Under this mechanism, starting at the current state $s_t=i$, the system can jump to one of the previously explored states $[K_t]$, either directly (with $o_{t+1}=0$) or through the oracle (with $o_{t+1}=1$) or might explore a new state $K_t+1$, for which it must go through the oracle. See Figure 1 in Appendix A for an illustration. We write $s_t\sim \text{iHMM}(\alpha, \beta,\gamma)$, to indicate the infinite HMM as the prior on $\{s_t\}$. 

\section{The model}
\label{sec:model}
We assume there are (an unknown number) $K^*$ underlying functions $f_1,\dots,f_{K^*}:\cX\to \bbR^P$, each function modeling a velocity field. The temporal dynamics of the system are controlled through an HMM, in particular, assume $\{s_t\}_{t\in[T]}$ follows Markov dynamics with transition matrix $\Pi_{K^*\times K^*}=(\pi_{ij})_{i,j}$, i.e. $p(s_t=j|s_{t-1}=i)=\pi_{ij}$. Given the \textit{state} $s_t$ of the Markov chain at time $t$, the system follows the velocity field $f_{s_t}$ and hence, the observations at time $t$ are given by 
\begin{align}\label{eq:generate}
    y_{t,j} = f_{s_t}(x_{t,j}) + \epsilon_{t,j}, \quad j\in [n_t], t\in [T]
\end{align}
where $\epsilon_{t,j} \overset{iid}{\sim} N_P(\boldsymbol{0}, \Sigma)$ is the noise and $\{x_{t,j}\}_{j\in [n_t]}$ is the set of fixed spatial locations where observations are available.  We take $\Sigma = \text{diag}(\sigma_1^2,\dots,\sigma_P^2)$ as a diagonal matrix. When $P=1$, we place an \textbf{infinite HMM} prior on the state sequence $\{s_t\}$ and independent mixture of \textbf{Gaussian process} priors on the (infinite) sequence $f_1, f_2, \dots$ of functions $f_k\sim \mathcal{GP}(\boldsymbol{0}, K_{\theta_k})$ (with respective kernel parameters $\theta_k$).
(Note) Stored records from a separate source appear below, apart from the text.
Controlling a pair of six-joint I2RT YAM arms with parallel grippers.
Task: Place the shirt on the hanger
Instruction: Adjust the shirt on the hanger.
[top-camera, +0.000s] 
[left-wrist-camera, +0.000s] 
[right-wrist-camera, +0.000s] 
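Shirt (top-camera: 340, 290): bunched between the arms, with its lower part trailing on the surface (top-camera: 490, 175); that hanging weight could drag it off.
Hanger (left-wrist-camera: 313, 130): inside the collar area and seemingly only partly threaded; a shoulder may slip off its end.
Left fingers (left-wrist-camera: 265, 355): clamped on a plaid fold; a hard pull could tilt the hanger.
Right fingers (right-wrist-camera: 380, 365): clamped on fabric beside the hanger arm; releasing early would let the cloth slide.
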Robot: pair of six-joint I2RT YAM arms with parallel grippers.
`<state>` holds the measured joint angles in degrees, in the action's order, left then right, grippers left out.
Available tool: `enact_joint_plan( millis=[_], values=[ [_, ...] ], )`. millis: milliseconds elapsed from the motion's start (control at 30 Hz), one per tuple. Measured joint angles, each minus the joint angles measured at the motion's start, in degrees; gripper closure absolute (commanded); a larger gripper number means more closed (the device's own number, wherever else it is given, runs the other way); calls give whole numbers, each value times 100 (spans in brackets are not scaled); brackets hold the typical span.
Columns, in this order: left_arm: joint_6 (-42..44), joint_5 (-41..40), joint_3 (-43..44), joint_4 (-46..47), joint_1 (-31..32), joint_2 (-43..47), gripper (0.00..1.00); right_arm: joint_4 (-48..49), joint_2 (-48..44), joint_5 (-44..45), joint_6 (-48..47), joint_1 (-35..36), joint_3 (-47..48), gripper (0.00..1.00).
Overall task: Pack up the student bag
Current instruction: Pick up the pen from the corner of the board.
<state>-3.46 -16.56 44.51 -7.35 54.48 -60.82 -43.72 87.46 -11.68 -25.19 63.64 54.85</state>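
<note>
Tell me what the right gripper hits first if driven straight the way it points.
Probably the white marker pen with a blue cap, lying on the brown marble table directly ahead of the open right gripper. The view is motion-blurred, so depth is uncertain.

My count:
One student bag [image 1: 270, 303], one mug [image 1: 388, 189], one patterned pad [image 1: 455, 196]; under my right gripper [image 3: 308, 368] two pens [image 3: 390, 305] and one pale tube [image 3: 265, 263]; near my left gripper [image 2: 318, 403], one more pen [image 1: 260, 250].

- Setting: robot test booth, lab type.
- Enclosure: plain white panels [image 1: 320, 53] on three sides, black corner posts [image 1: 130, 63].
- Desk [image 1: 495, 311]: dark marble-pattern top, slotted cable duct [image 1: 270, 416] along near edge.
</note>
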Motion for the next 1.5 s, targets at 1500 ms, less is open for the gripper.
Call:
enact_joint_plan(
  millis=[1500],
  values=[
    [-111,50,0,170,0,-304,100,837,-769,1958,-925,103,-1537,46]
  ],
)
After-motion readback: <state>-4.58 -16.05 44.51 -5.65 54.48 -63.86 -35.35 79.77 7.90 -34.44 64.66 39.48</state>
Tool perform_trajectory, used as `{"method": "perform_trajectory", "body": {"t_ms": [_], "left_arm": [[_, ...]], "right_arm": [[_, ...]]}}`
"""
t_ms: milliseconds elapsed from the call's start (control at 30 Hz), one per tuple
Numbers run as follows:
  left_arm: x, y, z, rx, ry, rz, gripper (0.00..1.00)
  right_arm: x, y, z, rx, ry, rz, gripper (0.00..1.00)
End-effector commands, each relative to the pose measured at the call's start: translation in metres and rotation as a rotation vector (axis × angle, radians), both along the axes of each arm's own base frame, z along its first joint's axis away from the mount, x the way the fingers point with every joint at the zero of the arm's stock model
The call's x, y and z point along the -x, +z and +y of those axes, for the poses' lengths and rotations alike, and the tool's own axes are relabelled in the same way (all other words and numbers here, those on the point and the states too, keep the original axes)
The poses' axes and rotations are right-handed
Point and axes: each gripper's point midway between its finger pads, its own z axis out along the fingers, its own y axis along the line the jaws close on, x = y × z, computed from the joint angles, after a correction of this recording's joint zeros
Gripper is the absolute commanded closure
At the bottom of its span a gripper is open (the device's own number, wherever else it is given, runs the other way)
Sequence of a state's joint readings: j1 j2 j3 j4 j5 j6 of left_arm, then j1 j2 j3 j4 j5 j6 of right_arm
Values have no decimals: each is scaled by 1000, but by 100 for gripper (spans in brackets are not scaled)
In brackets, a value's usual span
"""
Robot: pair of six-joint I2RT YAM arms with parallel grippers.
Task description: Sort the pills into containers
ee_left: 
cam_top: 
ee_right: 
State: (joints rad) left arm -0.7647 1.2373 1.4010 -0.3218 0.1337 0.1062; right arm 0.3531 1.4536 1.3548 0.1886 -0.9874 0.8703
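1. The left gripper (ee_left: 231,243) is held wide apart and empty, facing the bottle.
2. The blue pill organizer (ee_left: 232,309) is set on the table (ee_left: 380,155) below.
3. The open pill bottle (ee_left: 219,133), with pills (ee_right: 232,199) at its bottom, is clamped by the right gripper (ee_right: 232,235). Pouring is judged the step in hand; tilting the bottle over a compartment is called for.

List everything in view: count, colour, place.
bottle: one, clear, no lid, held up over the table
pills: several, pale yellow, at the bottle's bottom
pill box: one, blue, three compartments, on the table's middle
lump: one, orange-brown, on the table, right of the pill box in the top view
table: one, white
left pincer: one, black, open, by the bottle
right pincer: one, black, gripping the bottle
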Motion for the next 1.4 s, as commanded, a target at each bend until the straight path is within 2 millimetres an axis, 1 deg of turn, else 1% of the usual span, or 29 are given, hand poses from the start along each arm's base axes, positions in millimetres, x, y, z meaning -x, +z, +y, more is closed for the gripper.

Guided by our requirement to extract sufficiently \textit{smooth} functions, we choose the popular Radial Basis Function (RBF) kernel
$K_{\theta}(x,x') = \sigma_0^2 \exp \left\{-\norm{x-x'}^2 / 2\ell_0^2\right\}$
where $\theta=(\sigma_0^2,\ell_0)$ embodies the kernel parameters. For $P>1$, we place \textit{independent} such Gaussian process priors across different output dimensions. For computational efficiency, we approximate the Gaussian Process prior with \textbf{Sparse Gaussian Process}.
%
The complete model, referred to as iHMM-GP, is thus given as follows.
\begin{align}
    \{s_t\} &\sim \text{iHMM}(\alpha,\beta,\gamma) \\
    f_k &\sim \otimes_P \text{SGP}(\boldsymbol{0}, K_{\theta_k}), \quad \text{ind. } k\geq 1 \nonumber\\
    (\bY_t)_j|\bX_t, s_t &\sim N_{n_t}\left((f_{s_t})_j(\bX_t), \sigma_j^2 I\right), \quad \text{ind. }j\in[P]\nonumber
\end{align}
where the second line indicates that each  $f_k$ consists of $P$ functions (one for each output dimension), each drawn independently from a Sparse Gaussian process and the last line indicates that the $j$th dimension of the observations is modeled as Gaussian, independently across these dimensions, based on the current state. We treat $(\alpha,\beta,\gamma)$ as hyperparameters of the model and estimate $\{\sigma_j^2\}_{j\in[P]}$ and $\{\theta_k\}$ from the data. Figure \ref{fig:example} shows a simulated example from our model. We mention the following remarks.

\paragraph{Remark:}
(i) The model assumes that $\Sigma$ represents the underlying error in measurement  and therefore it is reasonable to assume the noise level $\Sigma$ to be spatio-temporally invariant.
(ii) The model is flexible  to allow observed positions to vary across time points. This in turn also enables efficient prediction at unobserved locations present in test data. This is a key aspect of the model that helps capture population driving behavior. 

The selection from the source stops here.